## AVAILABLE DATA
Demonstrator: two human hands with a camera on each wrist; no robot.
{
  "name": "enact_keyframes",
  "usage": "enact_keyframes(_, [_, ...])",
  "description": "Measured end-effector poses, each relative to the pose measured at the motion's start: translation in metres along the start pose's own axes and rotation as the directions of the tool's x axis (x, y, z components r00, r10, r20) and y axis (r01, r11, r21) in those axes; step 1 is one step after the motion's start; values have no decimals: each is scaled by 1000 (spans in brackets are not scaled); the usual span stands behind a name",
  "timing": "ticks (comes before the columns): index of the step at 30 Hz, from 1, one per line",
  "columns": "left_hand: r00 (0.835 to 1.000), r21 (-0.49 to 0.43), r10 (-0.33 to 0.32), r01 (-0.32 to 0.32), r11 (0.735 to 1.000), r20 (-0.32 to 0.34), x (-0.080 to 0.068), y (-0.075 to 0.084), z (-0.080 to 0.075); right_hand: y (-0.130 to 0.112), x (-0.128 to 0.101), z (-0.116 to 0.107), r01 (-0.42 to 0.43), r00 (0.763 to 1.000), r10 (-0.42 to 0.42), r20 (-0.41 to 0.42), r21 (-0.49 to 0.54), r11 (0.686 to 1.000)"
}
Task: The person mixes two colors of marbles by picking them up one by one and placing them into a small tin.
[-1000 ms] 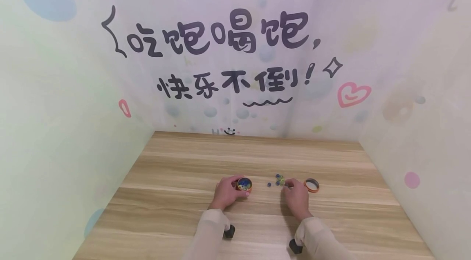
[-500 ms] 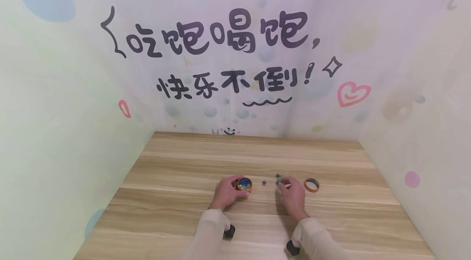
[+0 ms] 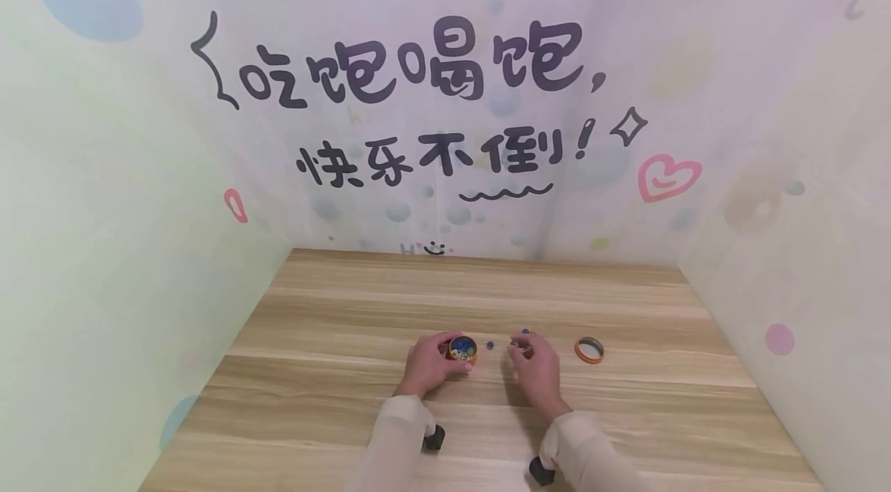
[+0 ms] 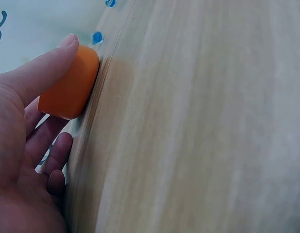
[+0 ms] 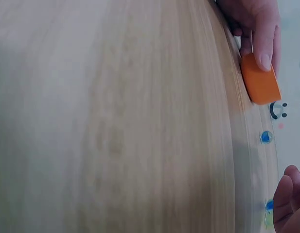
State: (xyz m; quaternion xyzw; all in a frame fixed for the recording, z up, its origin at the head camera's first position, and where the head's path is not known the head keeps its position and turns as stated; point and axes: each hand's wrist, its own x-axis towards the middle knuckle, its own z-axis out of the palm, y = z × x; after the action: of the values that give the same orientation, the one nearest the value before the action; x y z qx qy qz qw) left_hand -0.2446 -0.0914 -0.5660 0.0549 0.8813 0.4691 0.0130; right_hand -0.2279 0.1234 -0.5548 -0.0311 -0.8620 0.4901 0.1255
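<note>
Marbles (image 3: 524, 335) lie loose on the wooden table (image 3: 348, 368) between the orange tin (image 3: 462, 348), gripped by the left hand (image 3: 428, 363), and its lid (image 3: 588, 350); small, hard and likely to roll, they suit the fingertip pinch the right hand (image 3: 534, 368) makes on some

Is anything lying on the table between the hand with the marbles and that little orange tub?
Only one loose blue marble lies between the right hand and the small round orange tub gripped by the left hand.
</note>
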Motion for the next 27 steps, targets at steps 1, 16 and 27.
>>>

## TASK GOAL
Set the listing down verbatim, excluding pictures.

## EXERCISE OUTPUT
Demonstrator: two human hands with a camera on each wrist; no robot.
{
  "name": "enact_keyframes",
  "usage": "enact_keyframes(_, [_, ...])",
  "description": "Measured end-effector poses, each relative to the pose measured at the motion's start: translation in metres along the start pose's own axes and rotation as the directions of the tool's x axis (x, y, z components r00, r10, r20) and y axis (r01, r11, r21) in those axes; step 1 is one step after the motion's start; values have no decimals: each is scaled by 1000 (spans in brackets are not scaled); the usual span stands behind a name",
  "timing": "ticks (comes before the columns): index of the step at 30 Hz, from 1, one per line",
  "columns": "left_hand: r00 (0.835 to 1.000), r21 (-0.49 to 0.43), r10 (-0.33 to 0.32), r01 (-0.32 to 0.32), r11 (0.735 to 1.000), r20 (-0.32 to 0.34), x (-0.080 to 0.068), y (-0.075 to 0.084), z (-0.080 to 0.075); right_hand: y (-0.130 to 0.112), x (-0.128 to 0.101), z (-0.116 to 0.107), r01 (-0.42 to 0.43), r00 (0.763 to 1.000), r10 (-0.42 to 0.42), r20 (-0.41 to 0.42), r21 (-0.49 to 0.54), r11 (0.686 to 1.000)"
}
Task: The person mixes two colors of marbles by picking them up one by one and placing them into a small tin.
[-1000 ms] 
[-500 ms] 
[+0 ms] 
[+0 ms] 
[+0 ms] 
State: (xyz m; quaternion xyzw; all in a frame fixed for the recording, z up, its origin at the head camera's first position, and where the head's path is not known the head keeps its position and turns as stated; point and axes: each hand's wrist, its own x-axis towards the middle knuckle, its own z-axis out of the palm, y = z × x; after the action: of the values that give the same orientation, the one nearest the value before the action; x y z qx qy qz qw) left_hand -0.2446 -0.0914 -0.5660 0.0549 0.8813 0.4691 0.0130; right_hand -0.2279 0.1234 -0.5548 -0.0311 -0.8620 0.4901 0.1255
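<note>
Marbles (image 3: 524, 335) lie loose on the wooden table (image 3: 348, 368) between the orange tin (image 3: 462, 348), gripped by the left hand (image 3: 428, 363), and its lid (image 3: 588, 350); small, hard and likely to roll, they suit the fingertip pinch the right hand (image 3: 534, 368) makes on some

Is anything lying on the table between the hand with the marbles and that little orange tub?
Only one loose blue marble lies between the right hand and the small round orange tub gripped by the left hand.
</note>
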Motion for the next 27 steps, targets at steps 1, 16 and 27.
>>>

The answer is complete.